Tempat mayoritas pedagang batik
|
Perjalanan desa
kedung cangkring sebagai kampung batik juga sebagai kota santri hubunganya erat
sekali. Mengingat pada waktu itu beberapa juraga batik atau orang kaya di desa
tersebut rata-rata adalah pejuang agama, salah satu contohnya Dulu seorang
ulama’ bernama kyai chayyun menetap di kedung cangkring sebagai menantu kyai
ahmad aruqot memulai usaha dengan menjadi pengusaha batik, banyak yang memberi
bantuan modal kepadanya seperti H.jamiin, H.mubin, dan para pengusaha atau
orang kaya lainya, namun karena kyai chayyun bukanlah fak pedagang maka disuruh
berhenti dan di suruh berkonsentrasi pada pengelolaan pondok pesantren yang
kyai ahmad aruqot dengan gantinya para pengusaha senantiasa mencukupi kebutuhan
kyai chayyun yang mengelolah pondok.
Itulah sekelumit
gambaran masyarakat kedung cangkring pada zaman dahulu. Hubungan sinergitas
antara ulama dan pengusaha berjalan harmonis, saling melengkapi, saling mengisi
bukanlah mempolitisi seperti era belanda.
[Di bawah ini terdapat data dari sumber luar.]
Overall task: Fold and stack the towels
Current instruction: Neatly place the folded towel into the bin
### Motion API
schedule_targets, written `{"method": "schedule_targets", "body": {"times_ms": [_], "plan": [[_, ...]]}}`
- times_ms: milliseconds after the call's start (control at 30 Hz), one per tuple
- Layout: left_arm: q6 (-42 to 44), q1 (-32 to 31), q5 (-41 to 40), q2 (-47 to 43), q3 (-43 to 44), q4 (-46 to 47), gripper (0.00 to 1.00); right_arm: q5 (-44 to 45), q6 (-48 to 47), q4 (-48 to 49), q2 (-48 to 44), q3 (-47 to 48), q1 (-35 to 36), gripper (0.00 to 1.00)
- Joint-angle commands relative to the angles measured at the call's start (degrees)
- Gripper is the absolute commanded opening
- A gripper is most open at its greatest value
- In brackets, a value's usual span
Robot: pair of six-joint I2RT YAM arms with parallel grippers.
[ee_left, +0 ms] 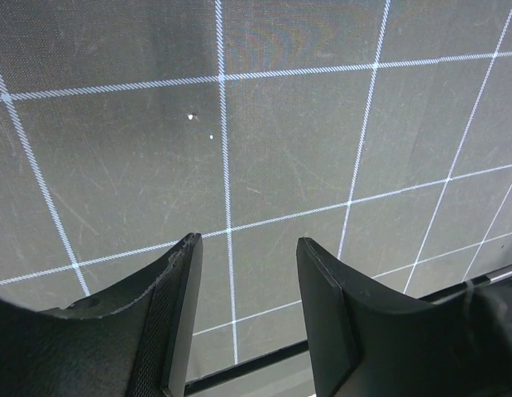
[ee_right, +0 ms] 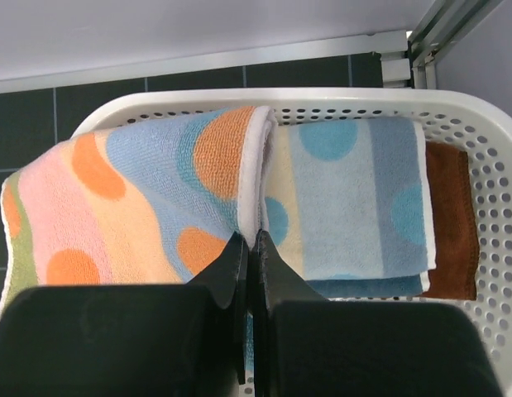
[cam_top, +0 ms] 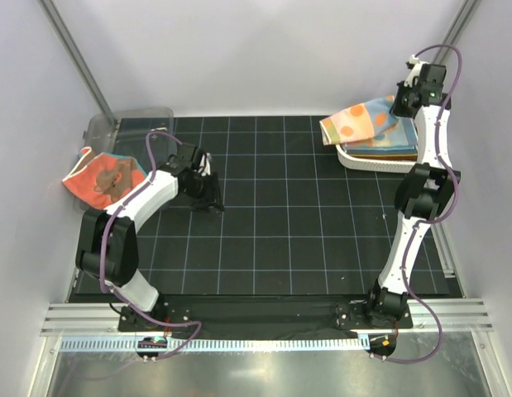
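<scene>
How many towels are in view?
4: a coral towel by the clear bin; in the white basket, an orange-dotted towel on top, a blue-dotted towel beside it, a brown towel beneath. More may be hidden.

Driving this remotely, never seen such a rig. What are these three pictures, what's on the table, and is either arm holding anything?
Two robot arms are bolted at the table's near edge. The overhead picture shows both: left arm, right arm. The other two come from a camera on each wrist, looking past its jaws. The left jaws stand open over bare black mat, holding nothing. The right jaws are shut at the hem of an orange-dotted towel draped over the white basket; whether they pinch it I cannot tell. Folded towels lie inside. A coral towel lies by a clear bin on the left.
</scene>
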Motion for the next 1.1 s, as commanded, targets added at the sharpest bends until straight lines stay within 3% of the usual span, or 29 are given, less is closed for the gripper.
{"method": "schedule_targets", "body": {"times_ms": [0, 700, 833, 900, 933, 1000, 1067], "plan": [[1.1, 0.0, 1.7, -0.1, 2.6, -0.5, 0.54, -0.8, 0.4, 3.3, 1.5, 3.8, -1.6, 0.01], [0.8, -0.1, 3.8, 0.6, 2.7, 0.0, 0.54, 1.5, 3.9, 5.8, 5.3, 5.2, -7.2, 0.03], [0.7, 0.0, 4.0, 0.6, 2.9, 0.0, 0.54, 0.9, 4.2, 7.1, 6.5, 5.2, -7.5, 0.20], [0.6, 0.0, 3.8, 0.4, 3.4, -0.4, 0.54, 0.9, 6.0, 7.8, 6.5, 4.9, -7.5, 0.39], [0.4, 0.0, 2.3, -0.5, 3.7, -0.7, 0.54, 0.8, 6.2, 7.4, 6.4, 5.3, -7.5, 0.53], [0.0, 0.0, -0.4, -1.8, 4.9, -1.4, 0.54, 0.7, 7.2, 6.7, 5.2, 5.6, -7.4, 0.62], [-0.8, 0.0, -9.0, -4.9, 8.4, -1.9, 0.55, 1.3, 9.1, 6.7, 1.5, 3.1, -7.0, 0.76]]}}
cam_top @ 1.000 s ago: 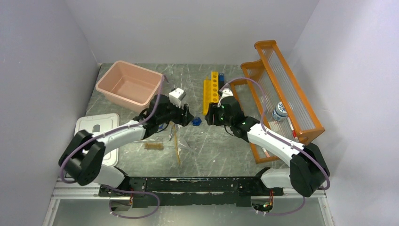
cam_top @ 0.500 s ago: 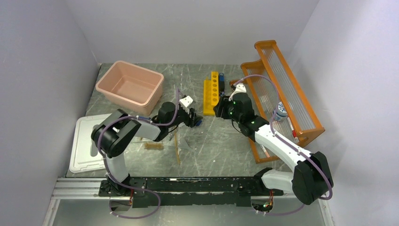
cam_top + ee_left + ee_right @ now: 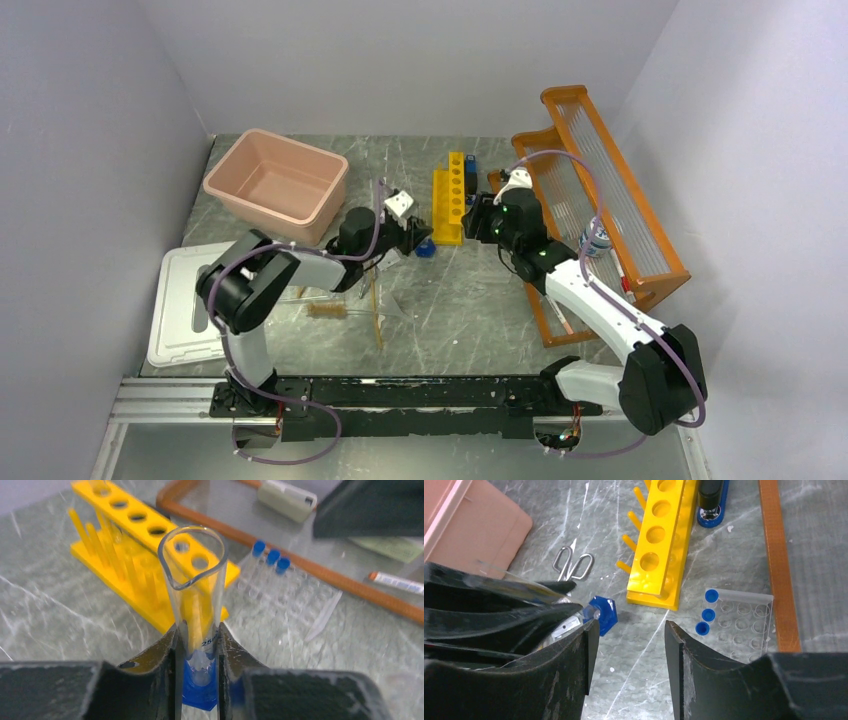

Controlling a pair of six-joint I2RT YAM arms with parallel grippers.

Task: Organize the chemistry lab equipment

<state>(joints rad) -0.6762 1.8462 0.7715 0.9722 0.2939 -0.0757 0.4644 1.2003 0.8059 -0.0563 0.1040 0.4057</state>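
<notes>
My left gripper (image 3: pixel 196 636) is shut on a clear glass measuring cylinder (image 3: pixel 194 590), gripping it just above its blue hexagonal base (image 3: pixel 603 614). The spouted mouth points away toward the yellow tube rack (image 3: pixel 145 540). In the top view the left gripper (image 3: pixel 413 238) sits mid-table, with the blue base (image 3: pixel 425 250) at its tip. My right gripper (image 3: pixel 631 630) is open and holds nothing; it hovers beside the blue base. Metal scissors (image 3: pixel 572 565) lie past the left fingers. Three small blue caps (image 3: pixel 707 612) sit in a clear tray (image 3: pixel 746 617). A wire brush (image 3: pixel 327 310) and amber tubing (image 3: pixel 377 312) lie nearer the arm bases.
The pink tub (image 3: pixel 277 185) stands at the back left, and its white lid (image 3: pixel 190 300) lies by the left wall. The big orange rack (image 3: pixel 600 200) leans at the right with a small white jar (image 3: pixel 596 238) on it. A dark bottle (image 3: pixel 713 500) stands behind the yellow rack.
The left jaws have closed on the cylinder, and the left arm has folded in toward it. The right gripper has drawn back toward the orange rack.
</notes>
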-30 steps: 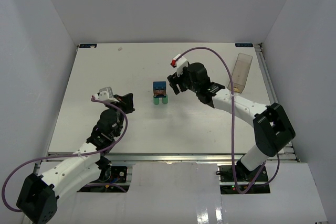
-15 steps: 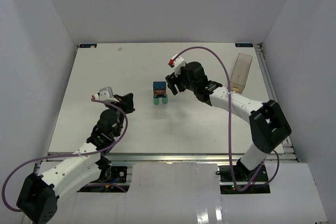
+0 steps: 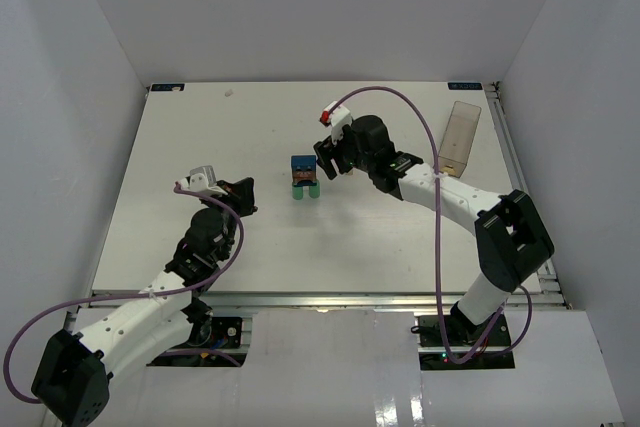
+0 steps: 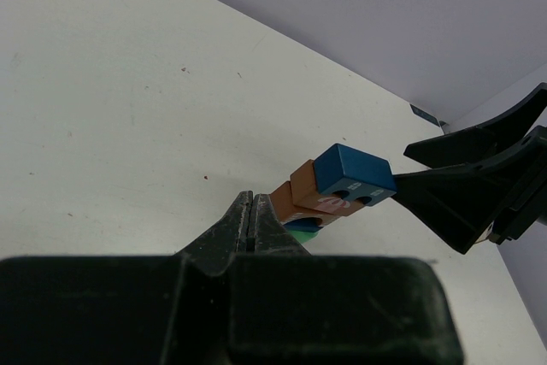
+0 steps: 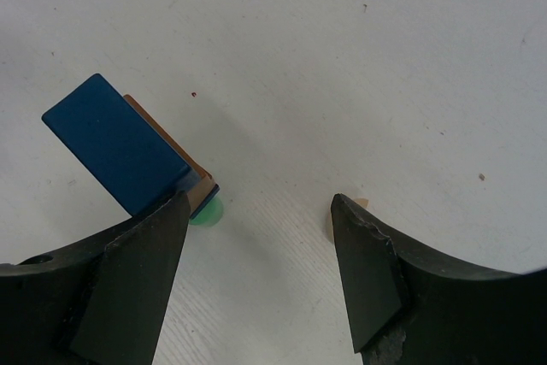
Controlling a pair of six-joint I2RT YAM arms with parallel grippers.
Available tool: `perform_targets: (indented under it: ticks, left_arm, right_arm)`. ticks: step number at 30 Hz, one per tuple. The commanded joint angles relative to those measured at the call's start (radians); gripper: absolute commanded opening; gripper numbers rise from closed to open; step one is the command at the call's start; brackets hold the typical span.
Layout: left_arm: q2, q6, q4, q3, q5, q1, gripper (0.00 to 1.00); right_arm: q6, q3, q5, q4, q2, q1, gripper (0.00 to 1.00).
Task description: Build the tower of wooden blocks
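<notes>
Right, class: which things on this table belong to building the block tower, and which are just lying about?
Belong to the job:
- wood block tower: blue block on top, brown blocks under it, green cylinders at the base
- right hand, open beside the tower

Just lying about:
- clear plastic box by the table's far right edge

White table point(image 3: 190, 137), clear plastic box point(image 3: 458, 137) (rectangular) by its right edge, grey walls point(image 3: 300, 7) around

green cylinder point(image 5: 205, 210) mostly hidden, tan piece point(image 5: 327, 223) half-hidden
</notes>
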Motion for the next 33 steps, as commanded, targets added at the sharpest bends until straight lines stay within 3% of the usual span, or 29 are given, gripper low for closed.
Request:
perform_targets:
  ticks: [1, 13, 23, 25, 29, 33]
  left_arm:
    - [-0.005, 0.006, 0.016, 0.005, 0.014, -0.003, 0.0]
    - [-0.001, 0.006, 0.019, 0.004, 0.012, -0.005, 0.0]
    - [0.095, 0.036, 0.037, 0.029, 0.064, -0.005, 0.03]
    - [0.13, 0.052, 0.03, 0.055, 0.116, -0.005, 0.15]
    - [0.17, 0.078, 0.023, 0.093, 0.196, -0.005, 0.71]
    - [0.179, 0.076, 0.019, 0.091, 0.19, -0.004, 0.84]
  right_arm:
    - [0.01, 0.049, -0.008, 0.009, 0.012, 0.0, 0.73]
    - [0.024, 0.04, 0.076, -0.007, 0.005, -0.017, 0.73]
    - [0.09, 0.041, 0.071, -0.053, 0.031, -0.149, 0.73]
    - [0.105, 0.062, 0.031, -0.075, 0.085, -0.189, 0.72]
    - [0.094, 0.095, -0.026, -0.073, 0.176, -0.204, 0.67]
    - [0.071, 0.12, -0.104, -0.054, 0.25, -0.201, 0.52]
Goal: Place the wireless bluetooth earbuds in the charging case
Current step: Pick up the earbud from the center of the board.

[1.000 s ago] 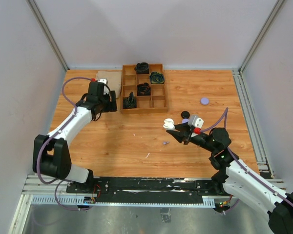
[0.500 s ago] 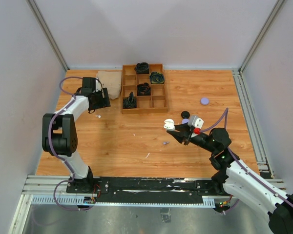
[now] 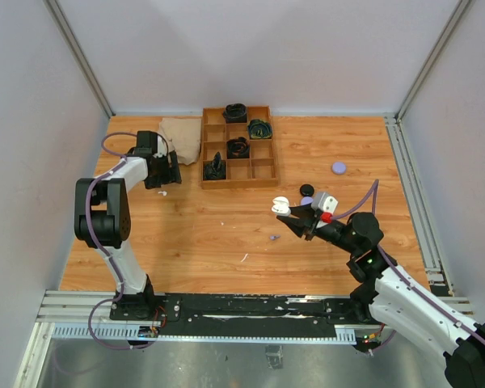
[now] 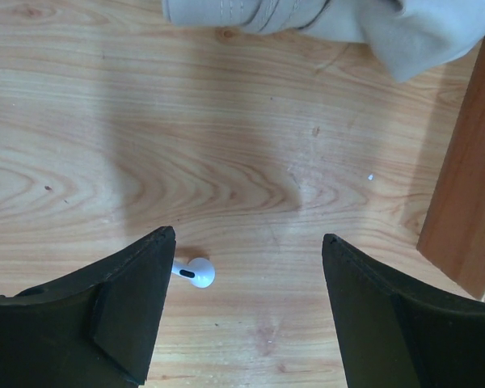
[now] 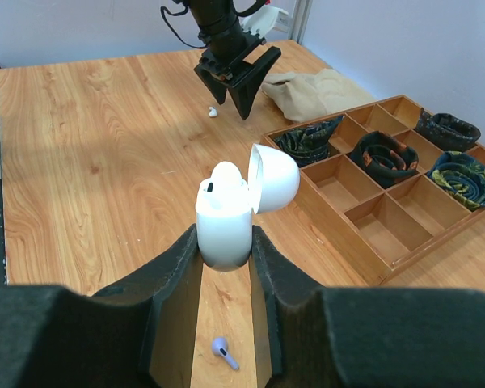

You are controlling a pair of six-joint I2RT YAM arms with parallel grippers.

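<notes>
Beside the tray (image 4: 461, 202), the left gripper (image 4: 246, 242) hung spread above a white bud (image 4: 196, 273), open tabletop (image 4: 226, 121) around it; the right gripper (image 5: 225, 246) clamped the open case (image 5: 226, 202).

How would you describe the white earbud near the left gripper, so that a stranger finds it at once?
Start at the wooden tray at the far edge; a beige cloth lies to its left. Just in front of the cloth the left gripper hangs open, and the earbud lies on the table by one finger. It is white, unlike the lilac bud mid-table.
</notes>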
Itulah sebabnya setiap elemen
masyarakat, baik ulama, pengusaha maupun masyarakkat biasa duduk istiqomah pada
tempatnya masing-masing. Karna ulama pada masa ini tetap istiqomah pada
tempatnya sebagai pengayom, pembimbing umat. Harmonisasi demikianlah pada era
kyai aruqot sampai kyai chayyun begitu terasa.
Desa kedung
cangkring merupakan desanya para kyai, karna menurut banyak orang bahwasanya
banyak kyai-kyai lulusan dari pondok desa kedung cangkring, terutama pada
alumnus pondok pesantren roudlotul mutaa’limin muta’alimat. Dalam hal ini
pernah di tuturkan oleh banyak beberapa santri atau beberapa kyai “barang siapa
yang nyantri di sini nanti setelah pulang kerumah minim-minimnya jadi mudin”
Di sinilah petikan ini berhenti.